En la puerta había un celador que no las dejaba salir y les daba todo lo que necesitaban. La multa la pagó un cliente que se la llevó a vivir a su casa. Tenía 15 años. Allá hacía todo tipo de orgías con mujeres que ella misma le buscaba en el periódico y la calle, y mujeres que él traía. Vivió con él ocho meses. Luego consiguió un trabajo como niñera pero solo duró una semana y se aburrió de estar encerrada, quería estar en la calle. Entonces volvió a prostituirse.

Hace un año Lucrecia se contactó con un burdel en Aruba a través de una amiga. Les mandó fotos suyas y una vez que la aprobaron sacó la visa y se fue a trabajar a la isla durante tres meses. Produjo casi 20.000 dólares y se gastó 5.000 haciendo shopping.

–¿Sabes cuántos clientes tuviste en esos 3 meses?
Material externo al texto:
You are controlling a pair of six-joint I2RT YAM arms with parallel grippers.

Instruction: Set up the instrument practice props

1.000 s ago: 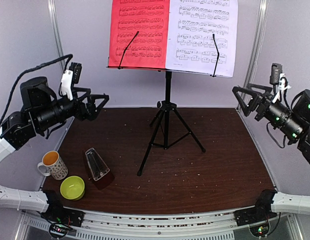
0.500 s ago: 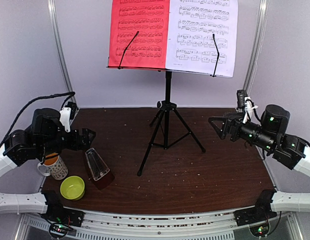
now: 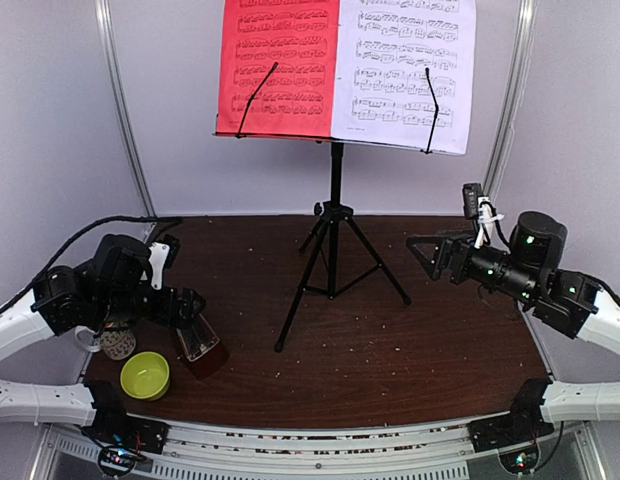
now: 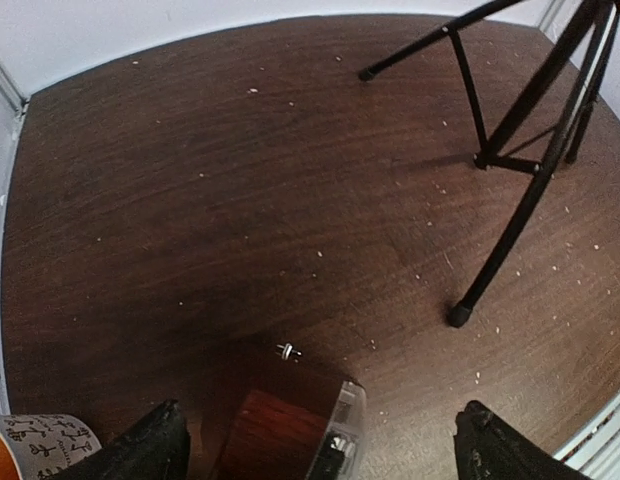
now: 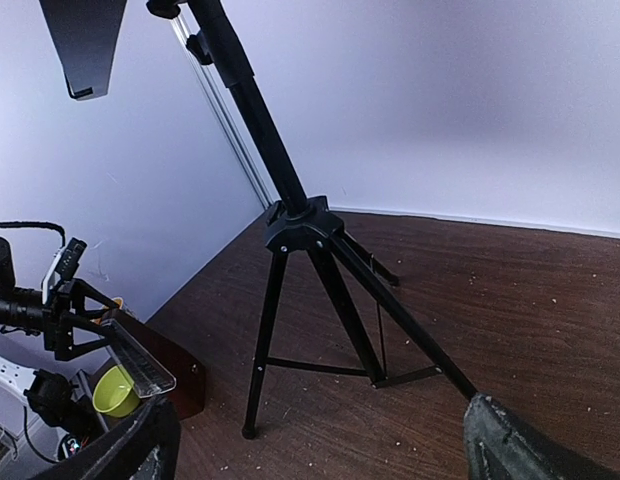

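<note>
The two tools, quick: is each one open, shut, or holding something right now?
Left tool: open, over the metronome, not gripping it.
Right tool: open, holding nothing.

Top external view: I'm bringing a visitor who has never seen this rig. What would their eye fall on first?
The red music sheet beside the white music sheet, high on the black music stand at the back centre of the table, stands out most. Next comes the left gripper, open over the dark-red metronome at the near left, with a lime-green bowl just left of it.
</note>
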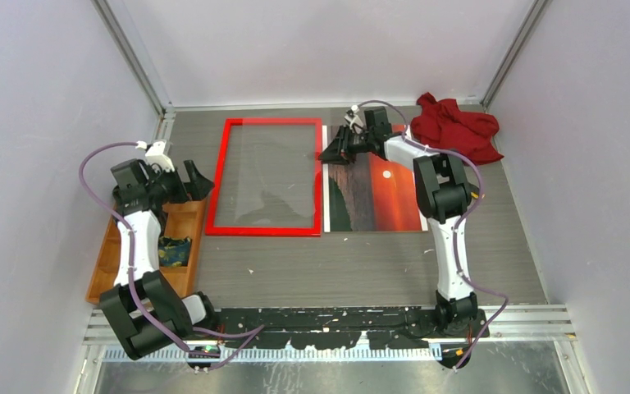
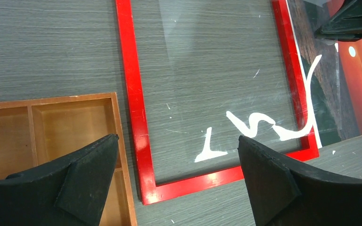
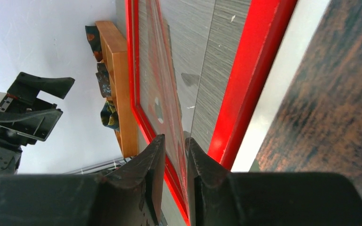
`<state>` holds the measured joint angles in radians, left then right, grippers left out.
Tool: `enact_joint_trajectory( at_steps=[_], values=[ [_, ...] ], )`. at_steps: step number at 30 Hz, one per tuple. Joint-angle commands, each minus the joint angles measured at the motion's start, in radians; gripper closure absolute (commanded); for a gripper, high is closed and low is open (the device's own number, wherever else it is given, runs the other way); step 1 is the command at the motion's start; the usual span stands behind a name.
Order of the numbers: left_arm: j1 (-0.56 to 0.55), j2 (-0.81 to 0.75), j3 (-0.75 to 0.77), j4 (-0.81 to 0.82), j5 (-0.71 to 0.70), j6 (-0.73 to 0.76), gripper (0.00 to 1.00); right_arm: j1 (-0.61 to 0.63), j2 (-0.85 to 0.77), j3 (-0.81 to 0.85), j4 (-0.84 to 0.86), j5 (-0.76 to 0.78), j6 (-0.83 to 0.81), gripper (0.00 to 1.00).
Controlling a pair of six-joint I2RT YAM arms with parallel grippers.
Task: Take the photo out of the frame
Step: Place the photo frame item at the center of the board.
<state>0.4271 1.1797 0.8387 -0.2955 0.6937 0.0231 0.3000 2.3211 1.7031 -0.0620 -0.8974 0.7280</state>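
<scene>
Top external camera: mounted high behind the arm bases, facing down and forward, covering the whole bench [image 1: 336,263]. Left wrist camera: raised, looking steeply down past the left end effector [image 2: 178,139] onto the near end of the frame [image 2: 134,108]. Right wrist camera: low and very close, sighting past the right end effector [image 3: 175,139] along the frame's edge towards the left arm [image 3: 23,117]. All three views share the frame.
</scene>
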Motion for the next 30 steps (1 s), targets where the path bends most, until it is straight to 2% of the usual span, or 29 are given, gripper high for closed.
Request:
enact_joint_trajectory(
  at_steps=[1, 10, 19, 23, 30],
  values=[
    [0.011, 0.007, 0.010, 0.037, 0.042, -0.013, 0.00, 0.042, 0.009, 0.082, -0.029, 0.003, -0.029, 0.73],
    [0.018, 0.012, 0.014, 0.032, 0.055, -0.014, 0.00, 0.069, 0.043, 0.147, -0.089, 0.022, -0.053, 0.71],
    [0.021, 0.022, 0.020, 0.027, 0.063, -0.015, 0.00, 0.102, 0.054, 0.201, -0.207, 0.064, -0.150, 0.59],
    [0.022, 0.026, 0.022, 0.025, 0.068, -0.015, 0.00, 0.104, 0.022, 0.221, -0.305, 0.120, -0.241, 0.52],
    [0.025, 0.028, 0.027, 0.020, 0.072, -0.016, 0.00, 0.104, -0.069, 0.266, -0.551, 0.318, -0.490, 0.39]
  ],
)
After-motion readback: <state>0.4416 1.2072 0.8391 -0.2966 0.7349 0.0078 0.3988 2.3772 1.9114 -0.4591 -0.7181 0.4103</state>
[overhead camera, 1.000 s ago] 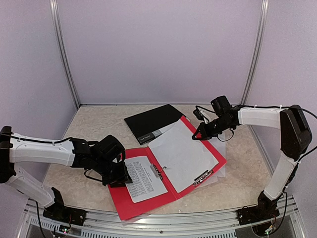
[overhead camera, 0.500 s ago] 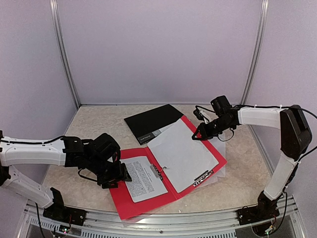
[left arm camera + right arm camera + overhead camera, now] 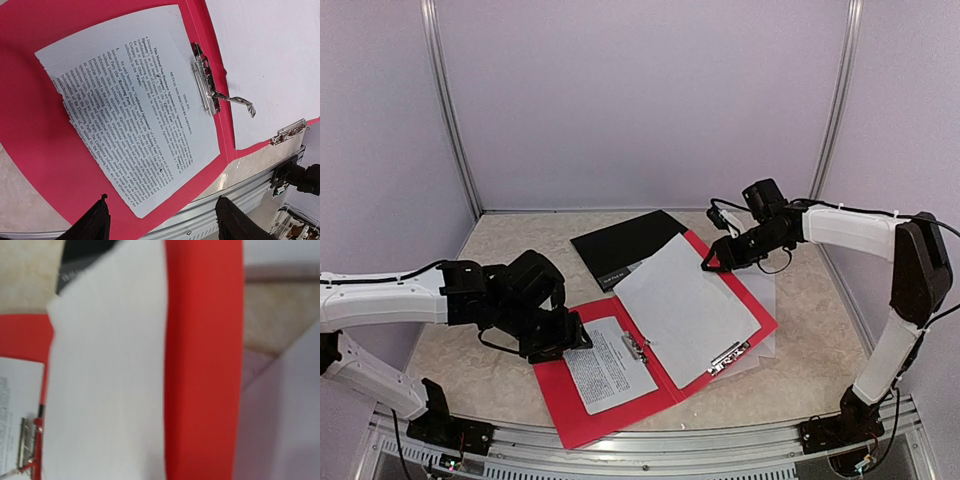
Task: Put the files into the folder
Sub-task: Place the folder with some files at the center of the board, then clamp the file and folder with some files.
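Open red folder (image 3: 565, 405) flat on the counter (image 3: 500, 260): printed sheet (image 3: 608, 365) on its left flap, top edge at the metal clip (image 3: 205, 82) by the spine; big blank sheet (image 3: 685, 310) on its right flap. Left hand (image 3: 563, 335) over the folder's left flap, fingers spread wide, nothing between them. Right hand (image 3: 710, 264) at the folder's far corner, can't tell its opening.

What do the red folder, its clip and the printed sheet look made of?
Red folder: probably thin plastic or coated card; smooth, uniform colour, crisp centre fold.
Clip: metal; bright silvery reflections, thin wire lever.
Printed sheet: plain matte paper; dense black text, one ragged, torn-looking edge.
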You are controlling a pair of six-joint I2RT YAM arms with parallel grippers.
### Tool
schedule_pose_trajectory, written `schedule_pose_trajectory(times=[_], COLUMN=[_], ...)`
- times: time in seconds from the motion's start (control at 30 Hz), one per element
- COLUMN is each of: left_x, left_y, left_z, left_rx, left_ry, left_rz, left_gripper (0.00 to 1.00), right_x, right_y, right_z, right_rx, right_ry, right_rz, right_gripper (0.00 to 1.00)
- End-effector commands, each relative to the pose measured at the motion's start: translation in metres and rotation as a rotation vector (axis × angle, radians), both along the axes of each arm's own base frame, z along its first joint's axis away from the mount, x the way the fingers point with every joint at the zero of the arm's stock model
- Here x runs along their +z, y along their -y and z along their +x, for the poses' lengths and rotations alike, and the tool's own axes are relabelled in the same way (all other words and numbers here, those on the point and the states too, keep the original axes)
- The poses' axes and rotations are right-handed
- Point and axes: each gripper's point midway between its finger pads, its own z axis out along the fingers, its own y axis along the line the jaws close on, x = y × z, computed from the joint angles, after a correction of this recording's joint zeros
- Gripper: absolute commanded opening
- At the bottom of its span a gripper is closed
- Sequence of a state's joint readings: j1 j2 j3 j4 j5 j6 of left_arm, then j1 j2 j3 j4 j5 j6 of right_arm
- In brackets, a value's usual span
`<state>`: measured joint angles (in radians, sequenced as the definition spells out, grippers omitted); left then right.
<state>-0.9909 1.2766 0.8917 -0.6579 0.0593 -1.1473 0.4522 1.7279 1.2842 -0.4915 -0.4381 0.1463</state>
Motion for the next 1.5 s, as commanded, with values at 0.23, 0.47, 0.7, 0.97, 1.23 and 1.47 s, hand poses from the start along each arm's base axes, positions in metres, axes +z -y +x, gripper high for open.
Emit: schedule_pose_trajectory(times=[0.23, 0.47, 0.7, 0.97, 1.23, 1.47], left_x=[0.008, 0.0, -0.004, 0.004, -0.007, -0.008], left_y=[0.04, 0.045, 0.05, 0.064, 0.064, 0.062], left_z=[0.023, 0.034, 0.045, 0.065, 0.061, 0.056], left_rx=[-0.114, -0.128, -0.143, -0.164, -0.161, -0.169], left_ry=[0.087, 0.088, 0.102, 0.13, 0.102, 0.09], left_rz=[-0.045, -0.057, -0.079, -0.123, -0.145, -0.15], left_gripper=[0.7, 0.7, 0.71, 0.71, 0.71, 0.71], right_x=[0.059, 0.09, 0.117, 0.116, 0.08, 0.04], right_y=[-0.018, -0.033, -0.054, -0.077, -0.096, -0.101], right_z=[-0.002, -0.007, -0.015, -0.03, -0.078, -0.11], right_rx=[0.021, 0.042, 0.082, 0.149, 0.268, 0.327], right_ry=[0.148, 0.22, 0.283, 0.301, 0.256, 0.179], right_rz=[-0.031, -0.019, -0.011, -0.05, 0.001, -0.009], right_gripper=[0.53, 0.57, 0.59, 0.6, 0.52, 0.52])
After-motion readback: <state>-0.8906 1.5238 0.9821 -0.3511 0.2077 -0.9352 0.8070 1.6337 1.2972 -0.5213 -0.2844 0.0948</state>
–2.000. Bueno, no, por ahí 1.000 o 2.000. Más o menos –dice sin ninguna emoción, sin vergüenza alguna.

Durante su estadía en Aruba conoció a ‘John One’, un hombre de 57 años, mientras trabajaba. Él se enamoró de ella y comenzó a visitarla todos los días, además pagaba la multa de 300 dólares del burdel para sacarla de allí. Le llevaba desayuno, almuerzo y comida. Recogía su ropa sucia y se la devolvía limpia, almidonada, planchada y doblada. Le daba regalos y la invitaba a playas y restaurantes. Lucrecia se reprochaba por estar perdiendo tiempo con él en lugar de trabajar.

También conoció a ‘John Two’, un hombre de 50 años que vive en Aruba, de quien sí se enamoró. Sostuvo una relación con ambos al mismo tiempo, sin que ninguno se enterara de la existencia del otro. Cuando finalizó su viaje y volvió a Colombia siguió en contacto con los dos. Ambos le hablan de amor y le hacen promesas, pero ‘John One’ fue aún más lejos: le propuso matrimonio y le prometió una casa que ya comenzó a construir para ambos en Omaha, Nebraska. Se divorció de su mujer y se encuentra tramitando la visa de Lucrecia.
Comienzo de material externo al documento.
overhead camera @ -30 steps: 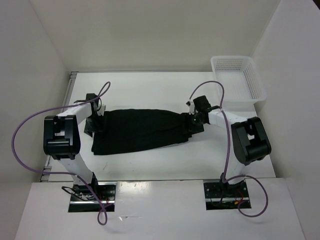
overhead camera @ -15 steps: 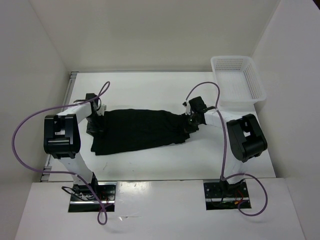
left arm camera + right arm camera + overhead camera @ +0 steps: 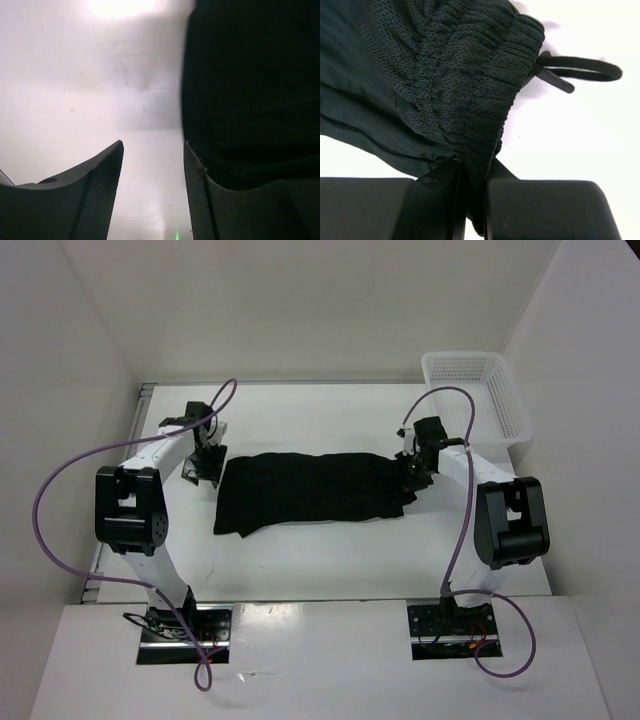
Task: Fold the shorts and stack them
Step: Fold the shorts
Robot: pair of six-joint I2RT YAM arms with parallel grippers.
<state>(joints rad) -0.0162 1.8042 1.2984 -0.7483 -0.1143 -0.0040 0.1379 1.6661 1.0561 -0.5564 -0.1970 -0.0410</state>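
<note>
Shorts (image 3: 310,492), top view: one black pair lying flat mid-table (image 3: 300,415) between left gripper (image 3: 207,462) and right gripper (image 3: 413,468); one white basket (image 3: 478,390) at far right. Left wrist: jaws apart over bare table, fabric edge beside one finger. Right wrist: jaws clamped on gathered waistband; one drawstring (image 3: 580,67) loop alongside.

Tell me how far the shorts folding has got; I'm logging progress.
Done: the shorts lie flat as one long strip, apparently folded leg over leg. In hand: the right gripper pinches the waistband; the left gripper stands open at the opposite end. Left: fold the strip shorter and stack it; the white basket holds no shorts.
</note>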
La relación es complicada, pues el hombre no habla español y el inglés de ella se limita a lo que tiene que saber por su trabajo. Lucrecia recurre a mí para que le traduzca las conversaciones por celular. Mientras tanto planea otro viaje a Aruba para ver a ‘John Two’ y debe asegurarse que ‘John One’ crea que está en Colombia.

–Dile que el trabajo aquí está muy duro, no hay plata. Que estoy cansada del frío y me voy a ver a mi mamá a la costa. Dile que se murió mi abuelita y que me voy al velorio y estaré allá durante un mes.

Yo traduzco lo que Lucrecia ha dicho y le pregunto si hay algo que quiera decirle y ‘John One’, me pide que le explique que ya comenzó el trámite de la visa y que pagó 700 dólares para que agilizaran el proceso.

Se inquieta un poco cuando le cuento que Lucrecia estará un mes en la costa y lo tranquilizo diciéndole que estando él en Estados Unidos, no debería importar si Lucrecia está en Montería o en Bogotá. Luego le pregunto a Lucrecia si hay algo más que quiera decirle.

–Eso es todo. Chao –contesta ella fría y calculadora.

–¿Y ni un beso, o un te quiero? –Insisto.

–Bueno, sí. –contesta muy segura, aunque es claro que preferiría no tener que volver a tocarlo.

La calle, la misma a la cual se expone todas las noches, es la que le ha enseñado a sobrevivir. Una noche, en La Fortaleza, cuando Lucrecia tenía 25 años conoció a un hombre que la invitó a salir de allí con él y pagó la multa por hacerlo. Algo en él le producía desconfianza, instinto al que jamás ignora. Pero él le dijo que era policía y eso le produjo seguridad.

Se fue con él, otro hombre que lo acompañaba y una de las chicas de la discoteca tan borracha y drogada que casi había que llevarla de la mano. Llegaron a un edificio cerca al Bronx. Entraron y cuando el hombre trancó la puerta Lucrecia volvió a alertarse. Ahí estaba de nuevo esa sensación. Subieron cuatro pisos y ella vio gotas de sangre seca en los escalones.